### YOUR INSTRUCTIONS
Return every line of the material exactly.

### COLLECTED MATERIAL

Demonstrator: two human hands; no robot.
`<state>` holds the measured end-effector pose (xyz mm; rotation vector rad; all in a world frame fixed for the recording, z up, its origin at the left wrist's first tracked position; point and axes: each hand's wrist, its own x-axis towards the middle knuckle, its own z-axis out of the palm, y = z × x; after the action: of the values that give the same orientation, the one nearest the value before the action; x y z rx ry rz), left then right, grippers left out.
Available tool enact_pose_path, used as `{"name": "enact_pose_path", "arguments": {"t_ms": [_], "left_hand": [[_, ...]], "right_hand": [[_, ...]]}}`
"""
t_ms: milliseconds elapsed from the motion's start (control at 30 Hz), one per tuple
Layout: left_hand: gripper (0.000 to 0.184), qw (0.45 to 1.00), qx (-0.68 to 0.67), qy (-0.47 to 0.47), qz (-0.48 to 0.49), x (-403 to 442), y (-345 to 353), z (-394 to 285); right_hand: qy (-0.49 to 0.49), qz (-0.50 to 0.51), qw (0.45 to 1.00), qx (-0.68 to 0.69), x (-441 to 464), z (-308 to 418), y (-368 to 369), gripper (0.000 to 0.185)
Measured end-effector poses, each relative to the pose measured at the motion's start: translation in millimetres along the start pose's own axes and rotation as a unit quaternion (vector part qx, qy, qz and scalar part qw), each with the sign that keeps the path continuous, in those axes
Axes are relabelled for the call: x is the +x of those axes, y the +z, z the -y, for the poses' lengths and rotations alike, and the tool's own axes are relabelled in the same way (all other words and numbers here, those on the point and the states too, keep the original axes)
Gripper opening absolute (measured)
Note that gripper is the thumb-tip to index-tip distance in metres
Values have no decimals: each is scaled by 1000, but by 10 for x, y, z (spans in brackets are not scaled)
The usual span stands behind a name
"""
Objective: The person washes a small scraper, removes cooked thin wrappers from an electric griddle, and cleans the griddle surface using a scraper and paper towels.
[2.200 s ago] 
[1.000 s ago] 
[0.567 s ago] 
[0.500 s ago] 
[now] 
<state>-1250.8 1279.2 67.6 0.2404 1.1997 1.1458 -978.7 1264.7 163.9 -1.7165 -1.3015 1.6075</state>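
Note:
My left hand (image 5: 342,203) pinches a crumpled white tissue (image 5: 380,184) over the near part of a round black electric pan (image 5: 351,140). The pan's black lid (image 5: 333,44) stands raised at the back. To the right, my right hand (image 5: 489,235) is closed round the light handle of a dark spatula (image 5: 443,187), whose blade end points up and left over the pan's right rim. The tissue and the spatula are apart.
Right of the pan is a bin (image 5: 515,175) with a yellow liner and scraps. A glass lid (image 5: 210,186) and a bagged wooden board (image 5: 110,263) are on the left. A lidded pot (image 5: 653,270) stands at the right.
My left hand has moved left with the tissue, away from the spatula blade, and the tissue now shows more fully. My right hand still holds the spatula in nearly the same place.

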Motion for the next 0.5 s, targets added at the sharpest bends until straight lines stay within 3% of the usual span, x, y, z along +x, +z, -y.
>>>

### EXPECTED ANSWER
Demonstrator: two human hands; no robot.
`<state>` holds the measured end-effector pose (xyz mm; rotation vector rad; all in a world frame fixed for the recording, z up, its origin at the left wrist's first tracked position; point and axes: each hand's wrist, its own x-axis towards the middle knuckle, its own z-axis out of the palm, y = z × x; after the action: of the values that give the same orientation, the one nearest the value before the action; x y z rx ry rz), left then right, grippers left out.
Available tool enact_pose_path, used as `{"name": "enact_pose_path", "arguments": {"t_ms": [_], "left_hand": [[_, ...]], "right_hand": [[_, ...]]}}`
"""
t_ms: milliseconds elapsed from the motion's start (control at 30 Hz), one per tuple
Layout: left_hand: gripper (0.000 to 0.184), qw (0.45 to 1.00), qx (-0.68 to 0.67), qy (-0.47 to 0.47), qz (-0.48 to 0.49), x (-403 to 442), y (-345 to 353), z (-394 to 285); right_hand: qy (-0.49 to 0.49), qz (-0.50 to 0.51), qw (0.45 to 1.00), qx (-0.68 to 0.69), x (-441 to 464), z (-308 to 418), y (-368 to 369), gripper (0.000 to 0.185)
Measured end-effector poses, each relative to the pose measured at the motion's start: translation in millimetres along the start pose's own axes and rotation as a unit quaternion (vector part qx, qy, qz and scalar part qw), each with the sign that keeps the path continuous, in those axes
Axes are relabelled for the call: x is the +x of those axes, y the +z, z the -y, for the poses' lengths and rotations alike, and the tool's own axes are relabelled in the same way (all other words and numbers here, those on the point and the states too, keep the original axes)
Gripper opening absolute (measured)
Note that gripper is the thumb-tip to index-tip distance in metres
Values have no decimals: each is scaled by 1000, but by 10 for x, y, z (spans in brackets are not scaled)
The usual span stands behind a name
"""
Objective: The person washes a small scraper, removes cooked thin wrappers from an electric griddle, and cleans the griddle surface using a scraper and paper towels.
[2.200 s ago] 
[1.000 s ago] 
[0.567 s ago] 
[0.500 s ago] 
[now] 
<state>-1250.8 1279.2 67.6 0.2404 1.1997 1.1458 -978.7 1264.7 163.9 -1.7165 -1.3015 1.6075</state>
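Note:
My left hand (image 5: 342,203) pinches a crumpled white tissue (image 5: 380,184) over the near part of a round black electric pan (image 5: 351,140). The pan's black lid (image 5: 333,44) stands raised at the back. To the right, my right hand (image 5: 489,235) is closed round the light handle of a dark spatula (image 5: 443,187), whose blade end points up and left over the pan's right rim. The tissue and the spatula are apart.
Right of the pan is a bin (image 5: 515,175) with a yellow liner and scraps. A glass lid (image 5: 210,186) and a bagged wooden board (image 5: 110,263) are on the left. A lidded pot (image 5: 653,270) stands at the right.
My left hand has moved left with the tissue, away from the spatula blade, and the tissue now shows more fully. My right hand still holds the spatula in nearly the same place.
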
Motion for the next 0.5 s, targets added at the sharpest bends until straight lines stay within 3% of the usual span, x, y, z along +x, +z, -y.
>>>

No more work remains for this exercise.